As I was leaving I noticed a purple balloon fly away. For some reason, the perfect purple oval caught my eye as it floated into the crisp, sunny, blue sky. I scanned the parking lot to see where it came from and discovered a little girl, about three years old, getting out of a minivan with her mom looking at her with intense concern. The little girl was shocked at losing her treasure and started gearing up to cry. Her mom, not wanting to cause her little girl any pain or disappointment was distraught and started apologizing over and over "Honey, I am so sorry. Sweetie, I am sorry we weren't able to hold onto it. Oh sweetie, I am sorry. I know, you are sad that it is gone." My heart just broke. I was acutely aware of this little girl's intense feelings of loss. It didn't matter to her that a balloon is free and of no monetary value. It didn't matter that it is an uncomplicated, silly little trifle. She obviously loved it, was enchanted by it, and almost certainly was delighted when she received it. The childish wonder at watching a balloon float and tug at a string is totally lost on us adults, who are so jaded, rushed and distracted, not even the wonders of a Wii Fit excites us. But not that little girl. That purple balloon was precious.
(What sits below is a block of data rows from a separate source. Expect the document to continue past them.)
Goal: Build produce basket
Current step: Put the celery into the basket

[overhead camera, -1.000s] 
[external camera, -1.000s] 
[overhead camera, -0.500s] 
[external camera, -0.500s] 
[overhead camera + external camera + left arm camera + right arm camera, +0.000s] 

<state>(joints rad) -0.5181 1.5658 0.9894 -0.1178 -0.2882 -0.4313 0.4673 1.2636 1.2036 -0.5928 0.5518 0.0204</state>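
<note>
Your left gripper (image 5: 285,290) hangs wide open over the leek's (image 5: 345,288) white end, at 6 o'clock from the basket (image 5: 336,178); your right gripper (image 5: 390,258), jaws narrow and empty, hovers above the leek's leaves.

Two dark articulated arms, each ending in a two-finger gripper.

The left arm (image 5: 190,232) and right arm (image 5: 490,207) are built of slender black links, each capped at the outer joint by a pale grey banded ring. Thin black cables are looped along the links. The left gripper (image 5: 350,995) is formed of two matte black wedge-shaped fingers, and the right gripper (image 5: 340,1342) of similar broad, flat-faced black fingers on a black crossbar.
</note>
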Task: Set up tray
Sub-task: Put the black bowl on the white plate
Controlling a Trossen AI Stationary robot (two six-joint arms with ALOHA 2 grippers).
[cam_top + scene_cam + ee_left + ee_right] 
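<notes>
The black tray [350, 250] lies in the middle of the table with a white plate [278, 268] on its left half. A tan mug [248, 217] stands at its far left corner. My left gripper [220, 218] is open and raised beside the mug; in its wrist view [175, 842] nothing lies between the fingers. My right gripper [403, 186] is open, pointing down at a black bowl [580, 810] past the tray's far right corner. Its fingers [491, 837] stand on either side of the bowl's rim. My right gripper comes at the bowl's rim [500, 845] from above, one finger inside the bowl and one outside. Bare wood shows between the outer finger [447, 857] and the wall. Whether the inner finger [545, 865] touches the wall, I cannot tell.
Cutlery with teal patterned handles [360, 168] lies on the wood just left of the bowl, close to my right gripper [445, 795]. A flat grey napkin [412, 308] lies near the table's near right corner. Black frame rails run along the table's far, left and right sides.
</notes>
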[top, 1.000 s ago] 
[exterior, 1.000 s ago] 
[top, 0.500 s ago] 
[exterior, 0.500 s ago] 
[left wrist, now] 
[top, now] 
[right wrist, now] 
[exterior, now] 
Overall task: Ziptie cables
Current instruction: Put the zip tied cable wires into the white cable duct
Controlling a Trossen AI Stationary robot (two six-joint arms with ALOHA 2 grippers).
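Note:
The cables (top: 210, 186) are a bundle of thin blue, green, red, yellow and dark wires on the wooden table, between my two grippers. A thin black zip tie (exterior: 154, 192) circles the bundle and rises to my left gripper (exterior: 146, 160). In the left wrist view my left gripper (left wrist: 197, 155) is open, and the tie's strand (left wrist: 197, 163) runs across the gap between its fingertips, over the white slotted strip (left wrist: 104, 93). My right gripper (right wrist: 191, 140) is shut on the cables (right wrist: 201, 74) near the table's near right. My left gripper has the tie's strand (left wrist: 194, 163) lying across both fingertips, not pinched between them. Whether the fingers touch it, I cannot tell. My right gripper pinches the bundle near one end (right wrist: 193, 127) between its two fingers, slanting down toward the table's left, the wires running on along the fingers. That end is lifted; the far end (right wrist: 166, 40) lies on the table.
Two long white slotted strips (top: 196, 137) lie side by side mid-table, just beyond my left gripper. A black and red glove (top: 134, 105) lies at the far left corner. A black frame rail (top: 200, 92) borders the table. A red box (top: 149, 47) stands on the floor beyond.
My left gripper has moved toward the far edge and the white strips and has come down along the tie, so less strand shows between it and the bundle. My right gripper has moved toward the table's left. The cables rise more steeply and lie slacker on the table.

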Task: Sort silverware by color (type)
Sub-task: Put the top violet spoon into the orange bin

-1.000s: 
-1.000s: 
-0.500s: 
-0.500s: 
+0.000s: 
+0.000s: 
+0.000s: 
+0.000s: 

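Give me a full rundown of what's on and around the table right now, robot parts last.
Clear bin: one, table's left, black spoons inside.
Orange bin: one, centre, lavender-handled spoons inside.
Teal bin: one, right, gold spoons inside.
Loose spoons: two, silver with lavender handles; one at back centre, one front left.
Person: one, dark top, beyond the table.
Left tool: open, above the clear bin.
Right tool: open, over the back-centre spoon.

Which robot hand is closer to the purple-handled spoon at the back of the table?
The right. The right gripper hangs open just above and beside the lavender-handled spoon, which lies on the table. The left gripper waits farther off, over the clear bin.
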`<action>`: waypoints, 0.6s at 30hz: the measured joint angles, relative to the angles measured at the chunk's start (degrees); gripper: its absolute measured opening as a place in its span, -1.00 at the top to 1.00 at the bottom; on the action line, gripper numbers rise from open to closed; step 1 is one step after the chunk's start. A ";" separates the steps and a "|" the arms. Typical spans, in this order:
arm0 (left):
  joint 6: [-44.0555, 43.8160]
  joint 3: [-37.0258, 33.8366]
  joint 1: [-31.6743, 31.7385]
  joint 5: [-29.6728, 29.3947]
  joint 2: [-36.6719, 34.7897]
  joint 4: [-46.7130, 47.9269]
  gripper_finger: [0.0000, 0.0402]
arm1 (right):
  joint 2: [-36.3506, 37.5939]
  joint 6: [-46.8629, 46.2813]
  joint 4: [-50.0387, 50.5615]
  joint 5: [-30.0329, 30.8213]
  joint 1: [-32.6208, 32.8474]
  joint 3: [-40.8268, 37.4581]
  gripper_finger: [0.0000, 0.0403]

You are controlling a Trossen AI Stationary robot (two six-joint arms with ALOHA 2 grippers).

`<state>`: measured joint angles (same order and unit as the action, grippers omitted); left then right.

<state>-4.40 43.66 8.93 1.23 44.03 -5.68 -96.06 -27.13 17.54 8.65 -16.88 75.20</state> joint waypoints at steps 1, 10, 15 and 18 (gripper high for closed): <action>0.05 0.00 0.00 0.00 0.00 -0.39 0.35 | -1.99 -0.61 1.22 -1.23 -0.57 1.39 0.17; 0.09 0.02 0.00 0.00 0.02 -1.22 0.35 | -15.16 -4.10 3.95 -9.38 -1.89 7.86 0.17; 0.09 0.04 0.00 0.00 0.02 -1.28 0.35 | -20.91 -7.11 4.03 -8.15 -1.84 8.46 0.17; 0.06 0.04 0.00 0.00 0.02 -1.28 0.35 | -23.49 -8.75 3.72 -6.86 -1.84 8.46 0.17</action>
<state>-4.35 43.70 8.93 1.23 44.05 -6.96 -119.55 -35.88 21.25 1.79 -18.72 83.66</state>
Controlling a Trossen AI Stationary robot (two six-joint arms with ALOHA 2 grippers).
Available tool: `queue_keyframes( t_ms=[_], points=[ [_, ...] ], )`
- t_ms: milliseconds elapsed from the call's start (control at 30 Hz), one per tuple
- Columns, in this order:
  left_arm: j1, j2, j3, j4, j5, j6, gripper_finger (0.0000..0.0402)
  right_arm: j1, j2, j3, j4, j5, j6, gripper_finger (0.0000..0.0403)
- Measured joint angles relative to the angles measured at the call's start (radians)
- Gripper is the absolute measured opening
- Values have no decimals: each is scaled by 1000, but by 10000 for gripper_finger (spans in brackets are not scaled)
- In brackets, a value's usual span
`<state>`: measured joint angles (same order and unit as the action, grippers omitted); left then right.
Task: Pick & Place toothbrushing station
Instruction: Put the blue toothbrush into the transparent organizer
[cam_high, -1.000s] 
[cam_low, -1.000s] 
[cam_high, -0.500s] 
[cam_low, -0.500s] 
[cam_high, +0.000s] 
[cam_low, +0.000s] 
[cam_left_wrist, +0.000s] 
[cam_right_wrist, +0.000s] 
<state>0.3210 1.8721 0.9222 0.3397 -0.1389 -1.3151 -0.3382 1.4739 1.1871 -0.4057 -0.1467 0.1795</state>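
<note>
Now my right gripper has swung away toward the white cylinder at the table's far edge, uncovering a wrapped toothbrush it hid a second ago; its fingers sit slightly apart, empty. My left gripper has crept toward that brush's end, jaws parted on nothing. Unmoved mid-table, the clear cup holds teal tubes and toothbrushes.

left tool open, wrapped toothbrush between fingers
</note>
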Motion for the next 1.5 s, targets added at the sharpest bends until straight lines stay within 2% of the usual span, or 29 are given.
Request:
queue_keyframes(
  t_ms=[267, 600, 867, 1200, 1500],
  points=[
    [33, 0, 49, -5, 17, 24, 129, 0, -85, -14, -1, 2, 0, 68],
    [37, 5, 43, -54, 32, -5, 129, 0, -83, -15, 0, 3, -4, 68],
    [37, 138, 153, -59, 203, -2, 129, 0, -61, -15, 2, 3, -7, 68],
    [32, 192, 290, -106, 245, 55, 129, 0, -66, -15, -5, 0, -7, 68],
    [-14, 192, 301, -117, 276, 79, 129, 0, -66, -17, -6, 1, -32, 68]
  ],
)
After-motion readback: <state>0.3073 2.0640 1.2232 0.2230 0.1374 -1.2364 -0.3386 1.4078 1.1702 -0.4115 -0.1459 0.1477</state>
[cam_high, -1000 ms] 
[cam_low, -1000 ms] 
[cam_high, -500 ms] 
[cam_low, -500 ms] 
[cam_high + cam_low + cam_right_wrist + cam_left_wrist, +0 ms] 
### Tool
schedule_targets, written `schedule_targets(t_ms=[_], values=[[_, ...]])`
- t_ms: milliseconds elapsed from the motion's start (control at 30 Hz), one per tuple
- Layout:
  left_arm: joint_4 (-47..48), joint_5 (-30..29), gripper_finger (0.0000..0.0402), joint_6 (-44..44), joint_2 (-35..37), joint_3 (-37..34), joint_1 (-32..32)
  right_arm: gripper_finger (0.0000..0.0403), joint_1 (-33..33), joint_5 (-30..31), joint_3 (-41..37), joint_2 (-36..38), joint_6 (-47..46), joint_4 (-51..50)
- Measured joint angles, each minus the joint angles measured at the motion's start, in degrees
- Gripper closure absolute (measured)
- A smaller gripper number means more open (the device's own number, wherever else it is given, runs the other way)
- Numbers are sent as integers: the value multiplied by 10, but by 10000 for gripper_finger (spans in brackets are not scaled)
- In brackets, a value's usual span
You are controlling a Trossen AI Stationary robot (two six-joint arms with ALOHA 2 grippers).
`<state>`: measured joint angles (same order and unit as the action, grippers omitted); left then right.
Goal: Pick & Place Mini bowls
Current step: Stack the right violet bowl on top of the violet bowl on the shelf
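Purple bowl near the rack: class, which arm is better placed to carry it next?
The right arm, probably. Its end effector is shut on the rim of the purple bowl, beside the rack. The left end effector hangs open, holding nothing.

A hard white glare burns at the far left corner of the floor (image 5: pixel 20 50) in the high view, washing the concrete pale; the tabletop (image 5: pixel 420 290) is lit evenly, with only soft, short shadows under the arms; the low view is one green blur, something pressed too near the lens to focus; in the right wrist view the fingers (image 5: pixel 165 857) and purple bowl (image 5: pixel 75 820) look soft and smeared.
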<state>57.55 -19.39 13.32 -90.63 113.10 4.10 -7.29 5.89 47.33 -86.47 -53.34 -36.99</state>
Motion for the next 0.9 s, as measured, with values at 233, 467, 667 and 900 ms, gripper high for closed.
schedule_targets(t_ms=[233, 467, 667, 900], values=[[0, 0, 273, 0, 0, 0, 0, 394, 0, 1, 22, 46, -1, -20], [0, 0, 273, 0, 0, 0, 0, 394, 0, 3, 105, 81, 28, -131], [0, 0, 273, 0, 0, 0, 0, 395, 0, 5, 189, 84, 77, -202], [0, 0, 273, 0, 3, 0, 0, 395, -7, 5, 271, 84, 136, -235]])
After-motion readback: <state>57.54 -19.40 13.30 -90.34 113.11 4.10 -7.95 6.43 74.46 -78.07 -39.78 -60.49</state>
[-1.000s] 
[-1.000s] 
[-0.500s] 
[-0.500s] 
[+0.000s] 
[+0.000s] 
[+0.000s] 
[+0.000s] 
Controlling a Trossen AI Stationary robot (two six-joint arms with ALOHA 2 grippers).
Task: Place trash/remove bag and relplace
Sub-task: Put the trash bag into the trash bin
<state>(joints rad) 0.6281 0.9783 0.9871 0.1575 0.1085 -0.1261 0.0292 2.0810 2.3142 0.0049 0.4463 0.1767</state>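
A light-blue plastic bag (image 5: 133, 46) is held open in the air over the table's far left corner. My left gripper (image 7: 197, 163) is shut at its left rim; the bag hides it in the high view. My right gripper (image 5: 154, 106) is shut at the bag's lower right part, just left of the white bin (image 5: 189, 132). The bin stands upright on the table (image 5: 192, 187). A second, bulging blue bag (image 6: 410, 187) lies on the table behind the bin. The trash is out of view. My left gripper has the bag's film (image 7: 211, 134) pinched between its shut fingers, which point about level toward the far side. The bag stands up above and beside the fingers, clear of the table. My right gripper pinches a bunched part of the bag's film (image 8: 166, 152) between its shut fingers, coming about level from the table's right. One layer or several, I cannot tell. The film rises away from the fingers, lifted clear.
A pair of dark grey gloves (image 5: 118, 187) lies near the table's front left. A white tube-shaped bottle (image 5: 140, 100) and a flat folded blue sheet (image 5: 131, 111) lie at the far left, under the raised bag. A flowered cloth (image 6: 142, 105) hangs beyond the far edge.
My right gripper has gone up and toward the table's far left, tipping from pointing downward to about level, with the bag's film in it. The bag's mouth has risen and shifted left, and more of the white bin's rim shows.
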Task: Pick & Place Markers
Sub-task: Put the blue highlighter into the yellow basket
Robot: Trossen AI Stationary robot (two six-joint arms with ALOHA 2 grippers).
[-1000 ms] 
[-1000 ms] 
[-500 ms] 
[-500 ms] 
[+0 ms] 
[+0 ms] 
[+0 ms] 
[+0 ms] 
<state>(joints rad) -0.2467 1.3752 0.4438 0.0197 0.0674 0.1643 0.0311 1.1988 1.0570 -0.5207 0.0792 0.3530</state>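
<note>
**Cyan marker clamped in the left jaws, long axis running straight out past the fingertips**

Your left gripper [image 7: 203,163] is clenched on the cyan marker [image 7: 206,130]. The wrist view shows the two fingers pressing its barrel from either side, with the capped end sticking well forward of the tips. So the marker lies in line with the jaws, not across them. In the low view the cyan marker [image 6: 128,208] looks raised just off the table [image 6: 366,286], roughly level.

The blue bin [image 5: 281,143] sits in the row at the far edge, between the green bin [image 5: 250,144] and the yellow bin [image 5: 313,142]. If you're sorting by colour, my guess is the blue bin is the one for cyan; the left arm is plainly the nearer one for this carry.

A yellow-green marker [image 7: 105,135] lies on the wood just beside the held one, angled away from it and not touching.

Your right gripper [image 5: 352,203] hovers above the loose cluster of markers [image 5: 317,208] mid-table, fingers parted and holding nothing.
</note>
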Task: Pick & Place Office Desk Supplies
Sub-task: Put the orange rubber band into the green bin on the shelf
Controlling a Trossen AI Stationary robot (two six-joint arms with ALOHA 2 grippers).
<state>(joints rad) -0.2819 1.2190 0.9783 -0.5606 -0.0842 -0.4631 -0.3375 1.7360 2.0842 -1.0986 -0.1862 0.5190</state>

As I listened to her cry inconsolably, it occurred to me that as a parent, I would do anything not to have my kid (or kids) feel sad or have any kind of loss. I mean, it wasn't even my kid (or even a kid I would ever see again) and I could barely stand it. I was so sad for her to lose her little prize.
The thing is, I have 11 nieces and nephews and I have witnessed lots of sad, innocent little meltdowns about similar kid crises. And I have really only ever been concerned because I wanted them to stop crying. I have never felt any real empathy for their pain, mostly because I couldn't relate or because it seemed inconsequential. But not today. After I watched the whole balloon episode, I called Brent and started crying when I told him the story (and in my defense, I haven't been that emotional lately, I appear to have even dodged the baby blues). I thought of Oscar and J.J. and I literally couldn't stand thinking of them ever suffering, even over something as trivial as losing a balloon.
I never imagined I could ever be so tuned into another person (people). In the morning, when the boys wake up, no matter how deep a sleep I am in, or what time it is, I always wake up about 3 minutes before the boys start crying. They will be silent as a church mouse and then some instinct deep inside of me wakes me up to let me know that the boys are going to need me. It amazes me that when the boys cry, my milk lets down and I have to feed them. My breasts don't have ears, how do they know? And I already have a barometer for their safety and comfort. I innately know if a situation is too warm, too cold, or too germy for them. I just never expected to feel and respond to my children's needs so viscerally.
Parenting has changed us. Yes, it has removed some of our freedoms, our time to ourselves, and our sleep. But more importantly, it has made us into people with profound empathy for children, and their needs, their happiness, and their sadness. And these are all skills essential to being a good parent. The biggest change of all is not all the things that have been taken away, but all the things we have gained.